Exercise →
Count the lines below containing "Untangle". Number only.

Input data →
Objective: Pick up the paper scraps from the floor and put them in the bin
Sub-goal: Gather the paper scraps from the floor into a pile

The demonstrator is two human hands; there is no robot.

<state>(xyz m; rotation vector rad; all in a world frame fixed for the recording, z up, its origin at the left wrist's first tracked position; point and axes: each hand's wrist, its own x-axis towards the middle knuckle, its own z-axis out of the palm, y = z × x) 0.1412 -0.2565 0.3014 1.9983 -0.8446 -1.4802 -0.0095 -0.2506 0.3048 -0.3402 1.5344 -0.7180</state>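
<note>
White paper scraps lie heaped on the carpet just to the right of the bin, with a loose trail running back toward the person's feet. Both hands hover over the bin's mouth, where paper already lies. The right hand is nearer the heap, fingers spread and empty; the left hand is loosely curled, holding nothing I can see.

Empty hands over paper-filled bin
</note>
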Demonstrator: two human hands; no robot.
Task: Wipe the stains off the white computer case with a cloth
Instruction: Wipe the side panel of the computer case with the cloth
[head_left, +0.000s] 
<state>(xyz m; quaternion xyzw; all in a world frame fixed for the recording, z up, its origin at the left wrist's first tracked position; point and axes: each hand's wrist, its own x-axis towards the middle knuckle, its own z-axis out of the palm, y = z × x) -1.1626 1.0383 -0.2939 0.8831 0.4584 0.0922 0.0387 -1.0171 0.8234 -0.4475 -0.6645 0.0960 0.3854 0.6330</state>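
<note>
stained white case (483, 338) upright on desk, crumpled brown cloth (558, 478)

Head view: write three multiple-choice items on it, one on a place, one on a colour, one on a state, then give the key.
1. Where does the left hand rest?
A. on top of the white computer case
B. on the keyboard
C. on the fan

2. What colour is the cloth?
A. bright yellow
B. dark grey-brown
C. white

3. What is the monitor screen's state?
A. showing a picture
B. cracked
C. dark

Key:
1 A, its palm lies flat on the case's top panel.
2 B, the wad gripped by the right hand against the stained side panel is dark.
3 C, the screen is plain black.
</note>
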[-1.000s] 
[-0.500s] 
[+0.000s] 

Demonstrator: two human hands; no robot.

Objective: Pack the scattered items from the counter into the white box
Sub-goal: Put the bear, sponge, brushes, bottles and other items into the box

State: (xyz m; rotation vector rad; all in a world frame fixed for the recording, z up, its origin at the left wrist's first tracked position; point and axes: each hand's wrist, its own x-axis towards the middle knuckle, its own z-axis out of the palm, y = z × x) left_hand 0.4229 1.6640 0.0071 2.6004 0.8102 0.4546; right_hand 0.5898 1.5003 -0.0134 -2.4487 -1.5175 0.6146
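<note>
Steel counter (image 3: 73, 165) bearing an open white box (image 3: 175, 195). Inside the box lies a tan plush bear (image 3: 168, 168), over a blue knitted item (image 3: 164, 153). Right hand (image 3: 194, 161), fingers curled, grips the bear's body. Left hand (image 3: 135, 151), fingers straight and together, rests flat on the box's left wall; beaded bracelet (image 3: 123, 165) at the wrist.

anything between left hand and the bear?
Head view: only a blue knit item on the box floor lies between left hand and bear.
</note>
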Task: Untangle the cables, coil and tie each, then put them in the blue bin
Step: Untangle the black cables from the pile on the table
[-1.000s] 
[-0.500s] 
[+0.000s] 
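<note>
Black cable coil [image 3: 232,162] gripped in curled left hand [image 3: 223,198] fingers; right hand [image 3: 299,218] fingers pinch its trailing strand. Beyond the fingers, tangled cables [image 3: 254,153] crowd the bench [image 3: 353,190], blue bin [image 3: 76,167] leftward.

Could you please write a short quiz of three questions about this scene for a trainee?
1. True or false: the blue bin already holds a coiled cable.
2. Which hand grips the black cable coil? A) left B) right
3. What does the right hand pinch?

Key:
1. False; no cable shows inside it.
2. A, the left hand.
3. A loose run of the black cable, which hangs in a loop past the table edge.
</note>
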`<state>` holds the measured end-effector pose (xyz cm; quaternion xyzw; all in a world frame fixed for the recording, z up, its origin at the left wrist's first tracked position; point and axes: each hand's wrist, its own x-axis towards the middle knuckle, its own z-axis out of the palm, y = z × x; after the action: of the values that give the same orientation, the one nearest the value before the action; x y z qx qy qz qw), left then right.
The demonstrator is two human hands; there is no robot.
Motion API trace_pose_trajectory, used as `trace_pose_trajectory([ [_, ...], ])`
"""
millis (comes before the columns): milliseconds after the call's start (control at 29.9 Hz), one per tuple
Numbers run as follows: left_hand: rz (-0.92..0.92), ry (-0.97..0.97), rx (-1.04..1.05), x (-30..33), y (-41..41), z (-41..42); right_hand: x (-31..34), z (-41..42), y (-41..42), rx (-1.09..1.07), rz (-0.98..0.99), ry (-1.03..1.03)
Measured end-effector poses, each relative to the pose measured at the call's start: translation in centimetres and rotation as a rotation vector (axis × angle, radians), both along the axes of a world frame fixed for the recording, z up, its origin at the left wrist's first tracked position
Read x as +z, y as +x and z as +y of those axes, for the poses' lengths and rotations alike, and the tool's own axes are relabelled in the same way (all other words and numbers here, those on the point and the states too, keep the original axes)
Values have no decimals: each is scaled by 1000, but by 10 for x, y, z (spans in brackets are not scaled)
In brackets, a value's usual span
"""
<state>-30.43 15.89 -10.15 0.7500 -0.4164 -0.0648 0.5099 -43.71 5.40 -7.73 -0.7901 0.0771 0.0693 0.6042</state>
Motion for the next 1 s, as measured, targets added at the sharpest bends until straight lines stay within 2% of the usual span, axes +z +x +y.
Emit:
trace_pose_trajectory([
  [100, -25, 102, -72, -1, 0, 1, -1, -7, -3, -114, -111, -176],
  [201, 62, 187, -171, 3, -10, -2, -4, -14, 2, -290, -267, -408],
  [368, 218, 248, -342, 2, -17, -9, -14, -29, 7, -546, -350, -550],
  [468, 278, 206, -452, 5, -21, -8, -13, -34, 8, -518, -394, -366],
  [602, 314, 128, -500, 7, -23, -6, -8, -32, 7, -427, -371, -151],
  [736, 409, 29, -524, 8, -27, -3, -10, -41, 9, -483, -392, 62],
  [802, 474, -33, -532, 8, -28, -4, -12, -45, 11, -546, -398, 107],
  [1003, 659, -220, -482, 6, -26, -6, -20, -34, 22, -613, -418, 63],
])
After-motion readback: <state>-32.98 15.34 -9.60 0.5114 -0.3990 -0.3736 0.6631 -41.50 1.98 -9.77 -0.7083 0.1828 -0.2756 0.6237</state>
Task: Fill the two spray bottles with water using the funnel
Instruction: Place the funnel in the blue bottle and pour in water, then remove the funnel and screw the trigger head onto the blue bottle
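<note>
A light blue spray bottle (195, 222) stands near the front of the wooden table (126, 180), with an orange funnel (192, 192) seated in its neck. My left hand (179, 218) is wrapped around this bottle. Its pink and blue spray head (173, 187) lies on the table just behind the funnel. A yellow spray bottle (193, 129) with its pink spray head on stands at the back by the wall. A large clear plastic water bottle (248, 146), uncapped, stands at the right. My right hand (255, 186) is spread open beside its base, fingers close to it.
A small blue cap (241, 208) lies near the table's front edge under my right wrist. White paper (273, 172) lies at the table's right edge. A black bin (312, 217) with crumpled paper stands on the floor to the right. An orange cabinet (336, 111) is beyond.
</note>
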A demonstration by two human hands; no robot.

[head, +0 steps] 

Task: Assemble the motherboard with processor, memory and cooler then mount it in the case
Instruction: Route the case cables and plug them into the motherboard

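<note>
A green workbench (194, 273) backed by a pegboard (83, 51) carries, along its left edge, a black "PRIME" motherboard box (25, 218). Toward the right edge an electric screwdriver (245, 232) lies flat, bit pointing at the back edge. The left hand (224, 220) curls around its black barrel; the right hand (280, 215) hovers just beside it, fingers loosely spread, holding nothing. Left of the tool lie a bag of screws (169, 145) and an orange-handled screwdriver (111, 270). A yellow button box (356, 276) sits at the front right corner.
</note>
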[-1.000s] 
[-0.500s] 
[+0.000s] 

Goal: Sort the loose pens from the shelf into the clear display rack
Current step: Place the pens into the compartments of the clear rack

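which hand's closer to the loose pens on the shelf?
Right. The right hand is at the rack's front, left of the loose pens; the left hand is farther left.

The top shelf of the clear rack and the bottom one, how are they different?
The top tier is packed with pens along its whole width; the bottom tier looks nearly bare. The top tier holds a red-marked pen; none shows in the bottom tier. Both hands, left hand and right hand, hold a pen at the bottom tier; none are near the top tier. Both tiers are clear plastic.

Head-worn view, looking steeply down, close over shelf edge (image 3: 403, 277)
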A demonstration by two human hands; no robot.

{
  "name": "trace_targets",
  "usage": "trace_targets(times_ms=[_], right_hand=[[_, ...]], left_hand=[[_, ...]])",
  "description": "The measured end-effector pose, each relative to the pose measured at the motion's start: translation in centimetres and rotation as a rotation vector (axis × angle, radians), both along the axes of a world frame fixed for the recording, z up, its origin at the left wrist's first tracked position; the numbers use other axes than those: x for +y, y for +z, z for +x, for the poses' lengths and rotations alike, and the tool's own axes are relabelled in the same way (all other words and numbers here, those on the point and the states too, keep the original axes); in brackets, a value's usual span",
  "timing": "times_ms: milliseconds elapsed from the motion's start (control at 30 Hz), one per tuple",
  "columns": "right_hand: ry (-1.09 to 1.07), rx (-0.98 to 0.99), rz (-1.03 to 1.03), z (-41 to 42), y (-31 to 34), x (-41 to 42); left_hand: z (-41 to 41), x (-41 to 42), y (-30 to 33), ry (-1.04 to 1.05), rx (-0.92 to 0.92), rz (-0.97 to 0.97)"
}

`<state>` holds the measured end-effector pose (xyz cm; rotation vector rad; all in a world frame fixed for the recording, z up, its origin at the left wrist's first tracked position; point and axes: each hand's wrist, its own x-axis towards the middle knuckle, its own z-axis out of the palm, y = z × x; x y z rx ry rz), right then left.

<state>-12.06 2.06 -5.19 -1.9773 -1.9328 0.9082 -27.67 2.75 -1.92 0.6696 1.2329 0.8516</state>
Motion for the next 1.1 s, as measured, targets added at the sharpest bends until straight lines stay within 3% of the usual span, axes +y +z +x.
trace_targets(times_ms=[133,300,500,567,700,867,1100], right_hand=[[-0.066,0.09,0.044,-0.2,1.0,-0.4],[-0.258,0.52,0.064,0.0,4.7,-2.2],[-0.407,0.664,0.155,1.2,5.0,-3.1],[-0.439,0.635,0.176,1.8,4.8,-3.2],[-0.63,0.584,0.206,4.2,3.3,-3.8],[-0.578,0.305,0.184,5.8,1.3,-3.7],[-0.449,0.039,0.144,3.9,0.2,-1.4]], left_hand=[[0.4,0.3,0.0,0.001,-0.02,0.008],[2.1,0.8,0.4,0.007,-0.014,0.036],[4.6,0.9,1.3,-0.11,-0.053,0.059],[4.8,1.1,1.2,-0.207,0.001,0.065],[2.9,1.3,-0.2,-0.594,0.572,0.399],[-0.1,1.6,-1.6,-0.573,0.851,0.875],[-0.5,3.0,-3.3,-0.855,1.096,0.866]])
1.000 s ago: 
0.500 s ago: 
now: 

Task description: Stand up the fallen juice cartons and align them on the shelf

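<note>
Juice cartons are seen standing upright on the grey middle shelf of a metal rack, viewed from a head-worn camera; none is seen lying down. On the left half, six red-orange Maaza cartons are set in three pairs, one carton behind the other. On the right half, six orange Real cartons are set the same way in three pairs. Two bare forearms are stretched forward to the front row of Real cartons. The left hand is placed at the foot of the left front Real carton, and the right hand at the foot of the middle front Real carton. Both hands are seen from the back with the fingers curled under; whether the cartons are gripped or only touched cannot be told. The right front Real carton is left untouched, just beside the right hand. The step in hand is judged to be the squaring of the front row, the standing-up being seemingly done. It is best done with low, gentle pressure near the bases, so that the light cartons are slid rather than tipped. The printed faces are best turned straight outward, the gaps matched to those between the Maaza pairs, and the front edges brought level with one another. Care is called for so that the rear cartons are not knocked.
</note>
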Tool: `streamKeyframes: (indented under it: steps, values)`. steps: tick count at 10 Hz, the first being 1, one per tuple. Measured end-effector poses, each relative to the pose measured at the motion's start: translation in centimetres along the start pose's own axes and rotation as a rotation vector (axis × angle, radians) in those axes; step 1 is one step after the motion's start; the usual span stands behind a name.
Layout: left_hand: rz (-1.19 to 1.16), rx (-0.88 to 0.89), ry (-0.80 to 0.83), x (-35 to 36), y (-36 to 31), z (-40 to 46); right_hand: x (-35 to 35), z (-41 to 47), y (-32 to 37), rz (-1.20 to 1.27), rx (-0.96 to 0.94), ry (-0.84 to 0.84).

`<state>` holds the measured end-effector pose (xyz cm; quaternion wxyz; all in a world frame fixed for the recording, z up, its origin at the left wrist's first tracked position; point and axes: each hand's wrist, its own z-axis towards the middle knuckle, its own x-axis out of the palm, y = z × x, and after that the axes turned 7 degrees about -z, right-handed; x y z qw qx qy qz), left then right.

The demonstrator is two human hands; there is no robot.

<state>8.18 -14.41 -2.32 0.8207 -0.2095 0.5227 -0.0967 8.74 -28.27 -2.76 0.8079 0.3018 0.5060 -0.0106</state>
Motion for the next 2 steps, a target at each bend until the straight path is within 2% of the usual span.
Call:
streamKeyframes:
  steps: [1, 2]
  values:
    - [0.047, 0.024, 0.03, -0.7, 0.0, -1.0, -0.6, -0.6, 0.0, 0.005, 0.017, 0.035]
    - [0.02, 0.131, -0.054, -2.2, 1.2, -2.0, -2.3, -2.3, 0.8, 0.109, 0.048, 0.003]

Result →
2